La pellicola, infatti, qualche pregio lo ha. Stilisticamente ricorda i vecchi film della Hammer Productions. Musiche suggestive e inquietanti; ambientazioni e scenografie perfettamente cupe e angoscianti; atmosfere spettrali gustose; costumi e make-up perfetti mentre riproducono il pallore dei vampiri e le loro bocche traboccanti di sangue, con tanto di canini terrificanti e un prologo avvincente – fatta eccezione per una dozzinale scena di sesso che stona di brutto, ma che è stata saggiamente censurata in alcune versioni.
Quando sono partiti i titoli di testa, ero in preda all’euforia, perché ho avuto la sensazione che tutti gli elementi di questo remake di vecchio stampo si fondessero alla perfezione. Poi, la mia attenzione è calata per via di una sceneggiatura dall’impianto debole, che non ha saputo aggiungere nulla di nuovo al genere, delineando una trama a tratti noiosa e inconsistente. Poche le scene che si salvano.
I personaggi non hanno spessore, a parte il Van Helsing di Rutger Hauer – che a me ha ricordato molto quello di Anthony Hopkins nel Dracula di Coppola.
Il vampiro protagonista non ha il giusto carisma e può semmai vantare soltanto una buona presenza scenica. Il suo interprete, Thomas Kretschmann, difatti è bello, e così tanto da apparire fuori parte. Non ha un briciolo di tenebrosità o fascino dark come quello che dovrebbe possedere Dracula.
Peggiore è il personaggio di Mina, scialbo e anonimo, interpretato da una bellina quanto ingessata Marta Gastini. Lucy, invece, interpretata dalla figlia di Dario, Asia, sebbene anche questa volta dimostri di non saper recitare granché, è comunque più interessante della protagonista. Buona perlomeno la sua espressività facciale, soprattutto nelle sequenze in cui la si vede come vampira.
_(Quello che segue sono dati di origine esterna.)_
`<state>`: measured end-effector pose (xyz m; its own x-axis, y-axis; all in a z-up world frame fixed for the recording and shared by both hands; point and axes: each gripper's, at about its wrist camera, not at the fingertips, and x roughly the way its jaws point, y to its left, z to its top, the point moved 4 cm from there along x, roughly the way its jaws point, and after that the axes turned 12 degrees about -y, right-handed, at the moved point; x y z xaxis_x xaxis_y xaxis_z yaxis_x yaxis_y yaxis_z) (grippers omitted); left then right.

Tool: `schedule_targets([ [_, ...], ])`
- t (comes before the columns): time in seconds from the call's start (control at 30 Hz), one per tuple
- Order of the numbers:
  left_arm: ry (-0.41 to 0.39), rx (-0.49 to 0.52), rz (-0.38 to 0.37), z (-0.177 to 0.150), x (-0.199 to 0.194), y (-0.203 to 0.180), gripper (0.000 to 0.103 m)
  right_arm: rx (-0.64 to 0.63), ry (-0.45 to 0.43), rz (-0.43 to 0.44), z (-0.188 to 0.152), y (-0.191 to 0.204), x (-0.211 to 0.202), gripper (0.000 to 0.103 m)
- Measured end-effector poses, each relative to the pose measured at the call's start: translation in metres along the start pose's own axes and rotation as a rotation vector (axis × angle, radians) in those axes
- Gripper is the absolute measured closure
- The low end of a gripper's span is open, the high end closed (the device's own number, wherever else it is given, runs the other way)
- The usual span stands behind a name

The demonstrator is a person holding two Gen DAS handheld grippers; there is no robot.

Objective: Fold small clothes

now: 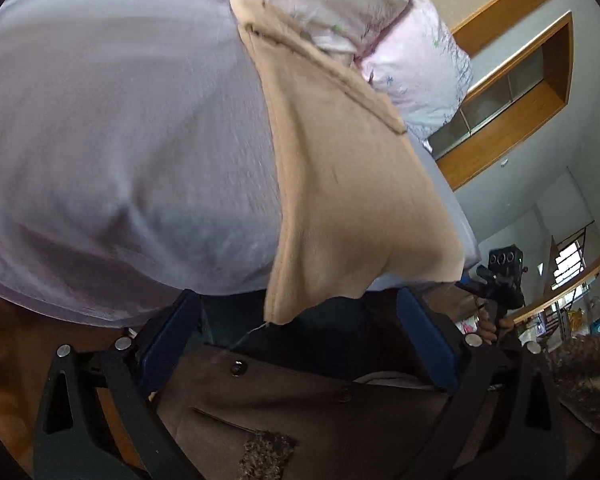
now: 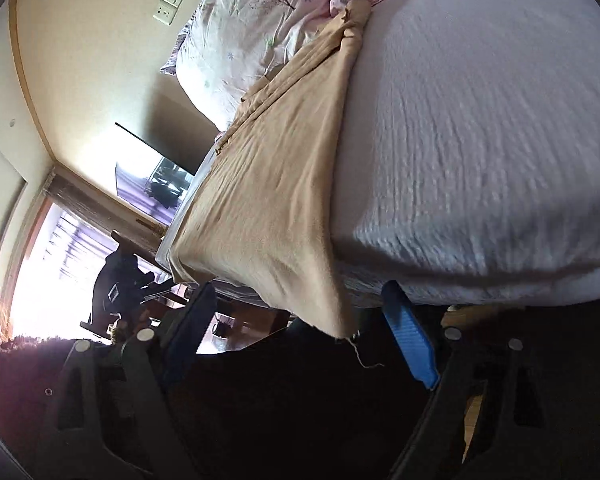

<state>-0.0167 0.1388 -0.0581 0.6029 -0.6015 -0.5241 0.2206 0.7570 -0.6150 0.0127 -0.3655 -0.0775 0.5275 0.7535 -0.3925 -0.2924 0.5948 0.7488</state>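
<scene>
Left wrist view: the wide bed (image 1: 112, 140) under a pale lilac sheet fills most of the frame, the same bed (image 2: 480, 140) filling the right half of the right wrist view.
Quilt: a rumpled white-and-pink floral quilt (image 1: 380, 12) is heaped at the far end of the bed, also seen at the far left (image 2: 252, 28) from the right wrist.
Garment: a long tan soft-knit cloth garment (image 1: 340, 184) lies stretched from near the quilt down to the near edge of the bed, its near corner hanging over that edge; from the right wrist the garment (image 2: 268, 192) lies along the left side of the bed, bunched at its far end against the quilt.
Left gripper (image 1: 300, 332): blue-padded fingers spread wide, nothing between them, just below the hanging corner.
Right gripper (image 2: 300, 320): fingers also wide apart and empty, the garment's near corner and a loose thread hanging just above the gap.
Coat: a brown buttoned coat (image 1: 300, 408) sits close below the left gripper.
</scene>
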Motion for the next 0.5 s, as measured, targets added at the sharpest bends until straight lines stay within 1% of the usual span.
schedule_targets([
  [0.03, 0.015, -0.006, 0.0, -0.001, 0.008, -0.001, 0.013, 0.007, 0.013, 0.015, -0.001, -0.001, 0.008, 0.033],
  [0.07, 0.026, -0.017, 0.0, -0.002, 0.015, -0.001, 0.017, 0.013, 0.022, 0.028, 0.0, -0.001, 0.016, 0.037],
  [0.1, 0.034, -0.039, -0.004, -0.001, 0.022, 0.001, 0.025, 0.018, 0.031, 0.044, 0.0, -0.002, 0.022, 0.048],
  [0.13, 0.035, -0.066, -0.01, 0.0, 0.027, 0.003, 0.031, 0.022, 0.035, 0.053, 0.0, -0.002, 0.026, 0.065],
  [0.17, 0.028, -0.102, -0.025, 0.0, 0.03, 0.006, 0.036, 0.026, 0.036, 0.069, 0.0, -0.001, 0.03, 0.074],
  [0.2, 0.02, -0.138, -0.047, -0.001, 0.031, 0.007, 0.048, 0.028, 0.034, 0.085, -0.002, -0.001, 0.03, 0.082],
  [0.23, 0.019, -0.178, -0.083, 0.0, 0.032, 0.009, 0.055, 0.021, 0.032, 0.08, -0.003, 0.0, 0.03, 0.088],
  [0.27, 0.022, -0.216, -0.128, -0.001, 0.031, 0.009, 0.071, 0.015, 0.033, 0.083, -0.004, 0.001, 0.029, 0.095],
  [0.3, 0.021, -0.249, -0.168, -0.001, 0.03, 0.007, 0.087, 0.012, 0.028, 0.105, -0.005, 0.004, 0.027, 0.097],
  [0.37, 0.024, -0.254, -0.17, 0.002, 0.025, 0.0, 0.09, -0.008, 0.006, 0.132, -0.002, 0.014, 0.018, 0.097],
  [0.43, 0.018, -0.255, -0.209, 0.011, 0.017, -0.013, 0.092, -0.042, -0.027, 0.169, 0.009, 0.03, 0.009, 0.097],
  [0.5, -0.029, -0.225, -0.248, 0.031, 0.007, -0.028, 0.092, -0.079, -0.066, 0.202, 0.028, 0.045, 0.003, 0.097],
])
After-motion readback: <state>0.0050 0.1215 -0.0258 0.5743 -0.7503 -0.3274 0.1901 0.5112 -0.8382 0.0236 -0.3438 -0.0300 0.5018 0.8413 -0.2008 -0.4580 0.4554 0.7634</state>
Dio solo sa, però, perché il padre continua a piazzarla nei suoi film quasi come se fosse un marchio di garanzia. Tra l’altro, è mai possibile che dobbiamo sempre vederla nuda? È forse allergica ai vestiti o che?
Per il resto, anche gli altri attori offrono interpretazioni che lasciano molto a desiderare. Unax Ugalde è un Jonathan Harker monocorde e insipido.
Non è la prima volta che Argento ingaggia interpreti dalle modeste capacità attoriali, che sembra aver raccattato per la strada.
La messa in scena è fredda e meccanica, seppure dal trailer sembri avvincente e intrigante. Procede in modo molto schematico, senza suscitare grandi emozioni per colpa dell’assenza di pathos o di immedesimazioni convincenti e intense.
I dialoghi sono banali; i luoghi comuni abbondano; il ritmo è incostante a causa di una tensione psicologica altalenante e i trucchi e gli effetti speciali sono discreti, fatta eccezione per le ridicole unghie di Dracula, che spuntano a scatto come le leve degli apriscatole moderni.
Poesia assente e finale scontato per nulla toccante o impressionante.
La scena più assurda e delirante è quella della mantide religiosa. Lì Dario Argento tocca veramente il fondo.
Una trasposizione cinematografica del romanzo di Bram Stoker nel complesso molto mediocre e asettica, che avrebbe potuto dare di più con un cast differente e una qualità di recitazione più alta o valida.